▶ **WHAT TO PRODUCE**
Of all the lines below, return only those starting with the line holding "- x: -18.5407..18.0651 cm" and going on through the line holding "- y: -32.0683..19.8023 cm", exactly as written.
+++
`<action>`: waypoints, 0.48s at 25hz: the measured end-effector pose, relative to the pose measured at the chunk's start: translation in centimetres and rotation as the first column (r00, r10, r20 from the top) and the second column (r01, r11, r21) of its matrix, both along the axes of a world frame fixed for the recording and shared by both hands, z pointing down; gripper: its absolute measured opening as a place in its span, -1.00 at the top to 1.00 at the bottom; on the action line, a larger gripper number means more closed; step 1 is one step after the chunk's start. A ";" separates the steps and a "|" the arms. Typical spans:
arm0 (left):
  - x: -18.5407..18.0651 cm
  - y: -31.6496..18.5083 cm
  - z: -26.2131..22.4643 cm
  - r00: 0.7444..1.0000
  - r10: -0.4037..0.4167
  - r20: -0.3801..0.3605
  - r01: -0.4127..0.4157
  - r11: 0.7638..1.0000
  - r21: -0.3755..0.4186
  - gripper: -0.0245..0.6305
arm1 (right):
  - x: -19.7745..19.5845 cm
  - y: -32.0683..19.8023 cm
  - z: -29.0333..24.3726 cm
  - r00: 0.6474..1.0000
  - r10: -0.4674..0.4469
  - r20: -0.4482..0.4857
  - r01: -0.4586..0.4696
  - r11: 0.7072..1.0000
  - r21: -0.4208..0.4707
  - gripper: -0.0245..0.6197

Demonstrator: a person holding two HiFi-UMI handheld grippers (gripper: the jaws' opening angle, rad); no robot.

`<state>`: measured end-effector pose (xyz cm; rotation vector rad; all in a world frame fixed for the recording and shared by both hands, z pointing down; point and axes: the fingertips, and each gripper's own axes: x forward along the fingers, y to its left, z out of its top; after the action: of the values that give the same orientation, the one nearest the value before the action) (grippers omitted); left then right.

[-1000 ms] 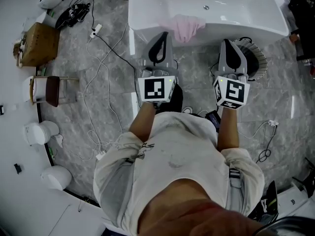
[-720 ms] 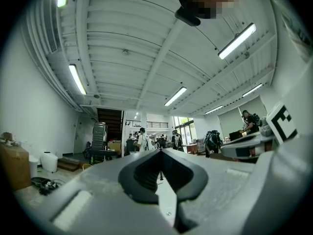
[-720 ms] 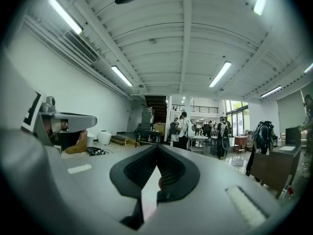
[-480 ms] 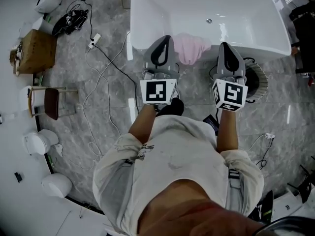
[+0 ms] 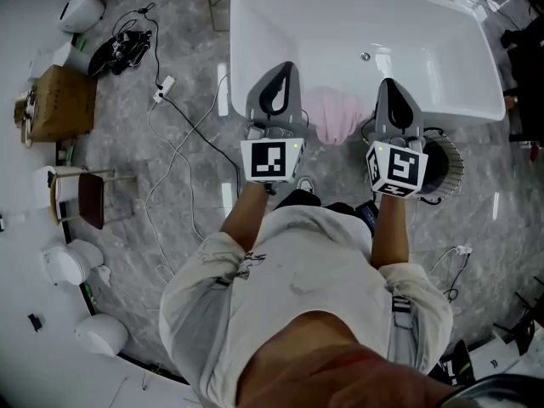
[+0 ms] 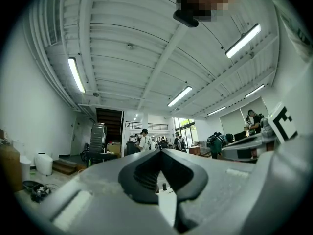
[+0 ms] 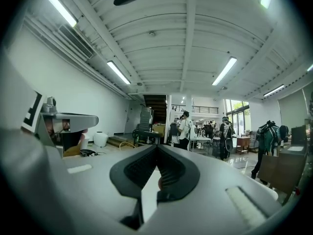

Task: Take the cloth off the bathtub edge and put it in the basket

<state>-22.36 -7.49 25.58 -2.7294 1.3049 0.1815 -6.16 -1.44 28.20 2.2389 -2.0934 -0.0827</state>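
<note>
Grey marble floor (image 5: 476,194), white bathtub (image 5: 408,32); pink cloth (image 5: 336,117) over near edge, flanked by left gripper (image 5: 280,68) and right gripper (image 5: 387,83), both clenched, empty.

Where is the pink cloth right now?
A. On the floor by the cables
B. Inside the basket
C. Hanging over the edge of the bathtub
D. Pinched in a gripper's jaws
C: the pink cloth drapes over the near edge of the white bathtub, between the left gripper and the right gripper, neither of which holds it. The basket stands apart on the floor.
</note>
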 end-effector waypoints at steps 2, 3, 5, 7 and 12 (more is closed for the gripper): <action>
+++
▶ **EXERCISE RESPONSE**
  - x: -18.5407..18.0651 cm
  - y: -31.6496..18.5083 cm
  - z: -26.2131..22.4643 cm
  - r00: 0.7444..1.0000
  - r10: -0.4037..0.4167
  - r20: -0.3801..0.3605
  - r01: -0.4127..0.4157
  - r11: 0.7638..1.0000
  - r21: -0.3755..0.4186
  - gripper: -0.0245..0.6305
arm1 (right):
  - x: -19.7745..19.5845 cm
  - y: -32.0683..19.8023 cm

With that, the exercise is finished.